Tamilyogicc - Iyarkai

Before Hatha Yoga became popular, Tamil folk arts like Varma Kalai (the art of vital points) and Silambam (staff fencing) served as physical Iyarkai Tamilyogicc practices. These arts used natural stances mimicking animals (herons, elephants, snakes) and flowing movements that followed wind and water patterns.


If you feel called to reconnect with the earth and Tamil wisdom, here is a simple 7-day start:

Day 1: Wake before sunrise. Sit outside on grass for 10 minutes — no phone, no mantra — just listening to birds.

Day 2: Drink a glass of neem & honey water. Practice Moondram Kari (a gentle forward fold touching the earth). iyarkai tamilyogicc

Day 3: Learn one Siddhar poem — e.g., from Thirumoolar — and reflect on it during a walk.
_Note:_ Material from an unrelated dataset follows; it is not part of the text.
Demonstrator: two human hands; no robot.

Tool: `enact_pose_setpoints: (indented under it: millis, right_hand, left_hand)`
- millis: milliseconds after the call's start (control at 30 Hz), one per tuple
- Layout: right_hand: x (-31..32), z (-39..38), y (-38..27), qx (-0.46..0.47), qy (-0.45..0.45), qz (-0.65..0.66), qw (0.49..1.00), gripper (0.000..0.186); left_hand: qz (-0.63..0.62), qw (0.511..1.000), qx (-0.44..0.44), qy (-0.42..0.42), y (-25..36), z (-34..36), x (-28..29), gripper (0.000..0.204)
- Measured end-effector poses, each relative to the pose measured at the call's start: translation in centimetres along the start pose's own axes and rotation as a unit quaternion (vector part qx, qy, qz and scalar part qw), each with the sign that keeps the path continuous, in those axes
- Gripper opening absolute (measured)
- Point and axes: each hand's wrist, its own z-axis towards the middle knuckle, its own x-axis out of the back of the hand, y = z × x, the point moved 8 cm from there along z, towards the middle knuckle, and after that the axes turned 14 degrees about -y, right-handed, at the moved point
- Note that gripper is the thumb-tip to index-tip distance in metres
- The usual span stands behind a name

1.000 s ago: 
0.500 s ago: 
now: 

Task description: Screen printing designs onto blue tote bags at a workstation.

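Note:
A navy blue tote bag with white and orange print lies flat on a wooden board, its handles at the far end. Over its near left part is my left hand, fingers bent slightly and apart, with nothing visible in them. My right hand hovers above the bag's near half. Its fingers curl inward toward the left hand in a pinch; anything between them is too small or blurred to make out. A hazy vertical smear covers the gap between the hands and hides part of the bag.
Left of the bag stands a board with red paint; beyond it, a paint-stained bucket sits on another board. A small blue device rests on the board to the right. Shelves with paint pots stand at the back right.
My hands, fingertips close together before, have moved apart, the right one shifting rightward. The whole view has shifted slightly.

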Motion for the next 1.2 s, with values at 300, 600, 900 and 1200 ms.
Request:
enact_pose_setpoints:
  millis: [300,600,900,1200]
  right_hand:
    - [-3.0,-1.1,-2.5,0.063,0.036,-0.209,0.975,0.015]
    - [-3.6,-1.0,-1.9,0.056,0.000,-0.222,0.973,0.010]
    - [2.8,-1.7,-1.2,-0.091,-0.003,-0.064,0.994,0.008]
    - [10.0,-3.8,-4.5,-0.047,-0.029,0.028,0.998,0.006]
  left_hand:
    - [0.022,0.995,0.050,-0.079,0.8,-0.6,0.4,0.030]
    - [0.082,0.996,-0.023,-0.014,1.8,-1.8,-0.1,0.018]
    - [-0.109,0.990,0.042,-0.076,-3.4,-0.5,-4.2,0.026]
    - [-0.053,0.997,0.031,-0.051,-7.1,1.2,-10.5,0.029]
Day 4: Do breathwork facing a plant: Inhale as the leaf rises (morning), exhale as it rests.

Day 5: Fast on fruits and herbs (pachai soru). Observe how your body feels without heavy food. Before Hatha Yoga became popular, Tamil folk arts

Day 6: Practice Kall Asanam (stone pose) — lying on a large, sun-warmed rock for 15 minutes.

Day 7: Write in a nature journal: "What did I learn from the wind today?"

Long before Patanjali codified the Yoga Sutras, the Tamil Siddhars—Agastya, Tirumular, Bogar—had already discovered iyarkai yoga. Their laboratory was not a studio with mats and mirrors. It was the forest, the riverbank, the ant hill, the cremation ground. If you feel called to reconnect with the

For them, yoga was not about bending the body into shapes. It was about bending the ego until it dissolved into the five elements.

Tirumular writes in the Tirumandiram:

காயத்தை உள்ளே வைத்துக் கபாலத்தை நீரில் போடில், யோகத்தின் பயன் என்ன?
(What is the use of yoga, if you carry your body-pride inside, even as you float a skull in water?)

He was pointing to iyarkai tamilyogicc—the realization that nature is not a resource to be conquered but a guru to be listened to. When you walk in a tamarind grove, you are not “doing yoga.” The grove is doing yoga through you.